Task goal: You are asked to copy the entire listing exactly, apart from its pictures.

────────

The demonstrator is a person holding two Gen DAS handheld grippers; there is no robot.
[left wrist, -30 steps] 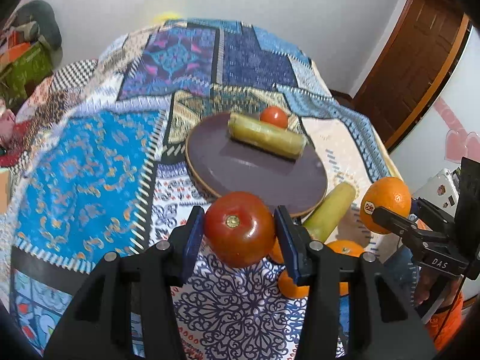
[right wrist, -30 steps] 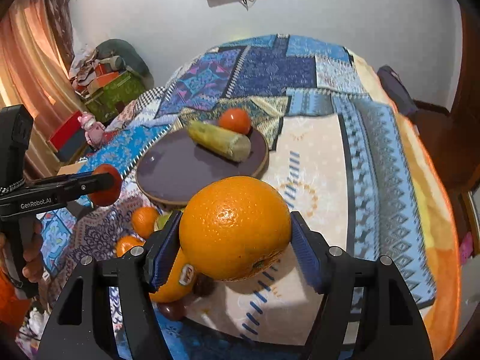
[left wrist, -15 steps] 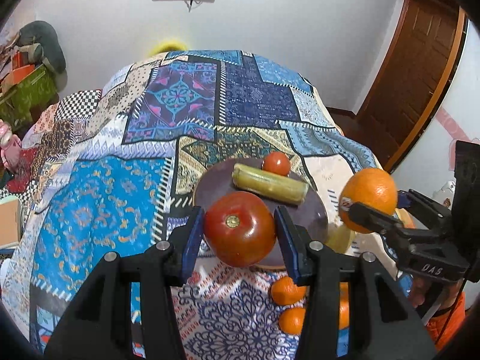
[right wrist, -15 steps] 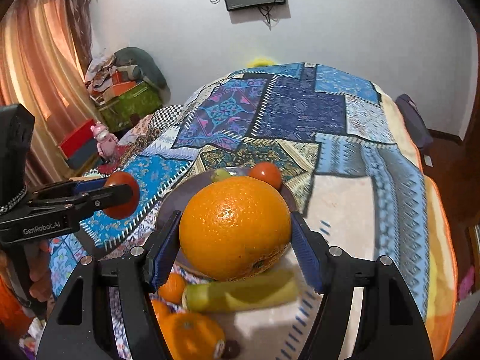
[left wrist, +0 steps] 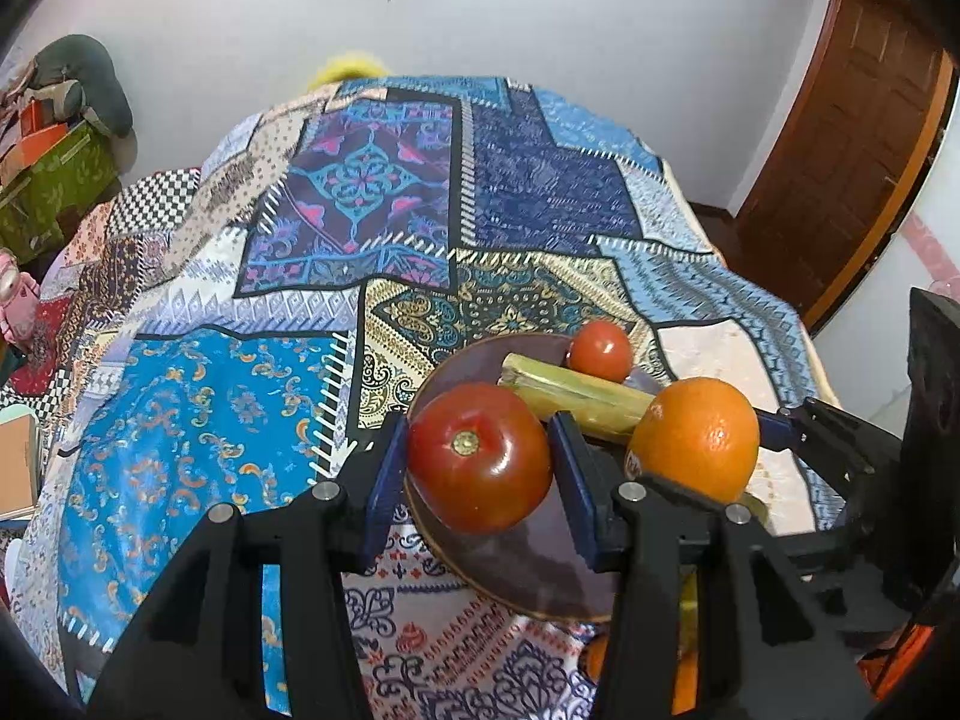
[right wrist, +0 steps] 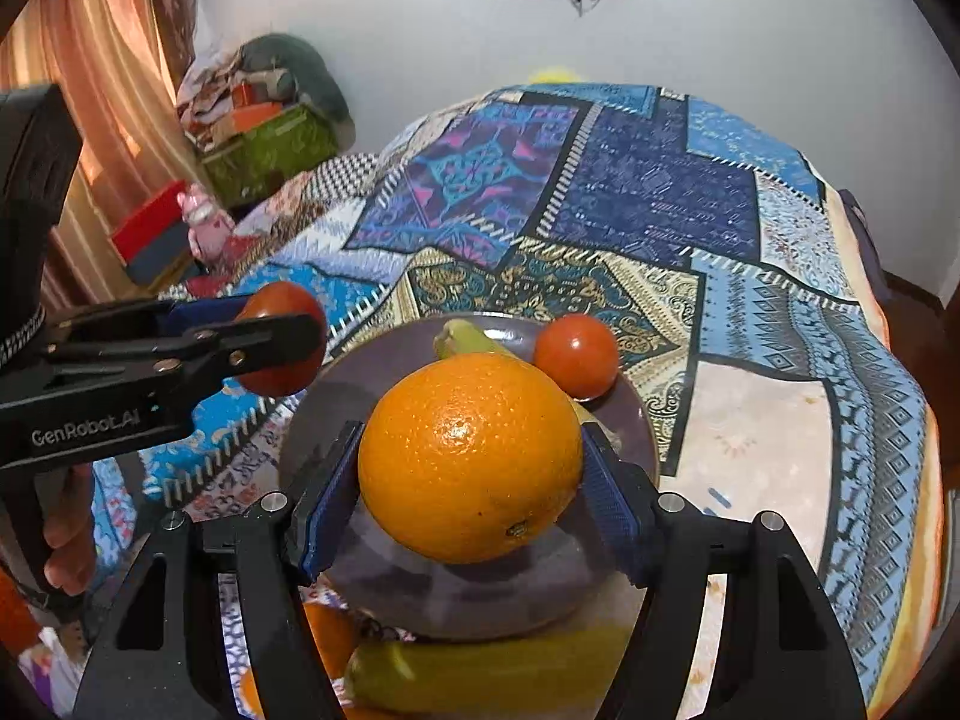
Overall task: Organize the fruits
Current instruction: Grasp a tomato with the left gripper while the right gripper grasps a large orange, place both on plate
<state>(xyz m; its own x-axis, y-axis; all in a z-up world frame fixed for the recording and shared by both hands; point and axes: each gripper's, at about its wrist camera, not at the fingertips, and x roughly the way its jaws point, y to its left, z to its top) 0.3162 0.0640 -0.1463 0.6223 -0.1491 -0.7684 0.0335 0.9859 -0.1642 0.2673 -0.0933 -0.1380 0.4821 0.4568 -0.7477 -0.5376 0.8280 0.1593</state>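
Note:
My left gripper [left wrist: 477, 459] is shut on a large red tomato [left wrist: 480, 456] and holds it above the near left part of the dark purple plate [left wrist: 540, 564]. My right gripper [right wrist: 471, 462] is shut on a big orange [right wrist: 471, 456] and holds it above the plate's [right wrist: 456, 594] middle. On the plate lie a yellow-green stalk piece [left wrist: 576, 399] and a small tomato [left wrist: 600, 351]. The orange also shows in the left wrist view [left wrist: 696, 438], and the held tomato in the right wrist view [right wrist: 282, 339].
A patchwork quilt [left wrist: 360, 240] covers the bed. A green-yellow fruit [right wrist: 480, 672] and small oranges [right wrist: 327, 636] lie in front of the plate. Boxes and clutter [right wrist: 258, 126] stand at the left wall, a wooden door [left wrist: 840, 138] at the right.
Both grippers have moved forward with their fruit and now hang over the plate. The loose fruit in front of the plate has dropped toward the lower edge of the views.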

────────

Response below:
The demonstrator is a person holding two Gen DAS handheld grippers; there is no robot.
[left wrist, -30 steps] 
[right wrist, -30 steps] 
[left wrist, -15 steps] 
[right wrist, -15 steps] 
[left wrist, +0 steps] 
[right wrist, +0 steps] 
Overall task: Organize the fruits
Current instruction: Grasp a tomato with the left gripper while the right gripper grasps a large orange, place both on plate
<state>(xyz m; its own x-axis, y-axis; all in a z-up world frame fixed for the recording and shared by both hands; point and axes: each gripper's, at about its wrist camera, not at the fingertips, and x roughly the way its jaws point, y to its left, z to its top) 0.3162 0.0640 -0.1463 0.6223 -0.1491 -0.7684 0.0335 0.9859 -0.1642 0.2673 -0.0933 -0.1380 0.4821 0.4568 -0.7477 -0.5376 0.8280 0.1593</state>
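Note:
My left gripper [left wrist: 477, 459] is shut on a large red tomato [left wrist: 480, 456] and holds it above the near left part of the dark purple plate [left wrist: 540, 564]. My right gripper [right wrist: 471, 462] is shut on a big orange [right wrist: 471, 456] and holds it above the plate's [right wrist: 456, 594] middle. On the plate lie a yellow-green stalk piece [left wrist: 576, 399] and a small tomato [left wrist: 600, 351]. The orange also shows in the left wrist view [left wrist: 696, 438], and the held tomato in the right wrist view [right wrist: 282, 339].
A patchwork quilt [left wrist: 360, 240] covers the bed. A green-yellow fruit [right wrist: 480, 672] and small oranges [right wrist: 327, 636] lie in front of the plate. Boxes and clutter [right wrist: 258, 126] stand at the left wall, a wooden door [left wrist: 840, 138] at the right.
Both grippers have moved forward with their fruit and now hang over the plate. The loose fruit in front of the plate has dropped toward the lower edge of the views.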

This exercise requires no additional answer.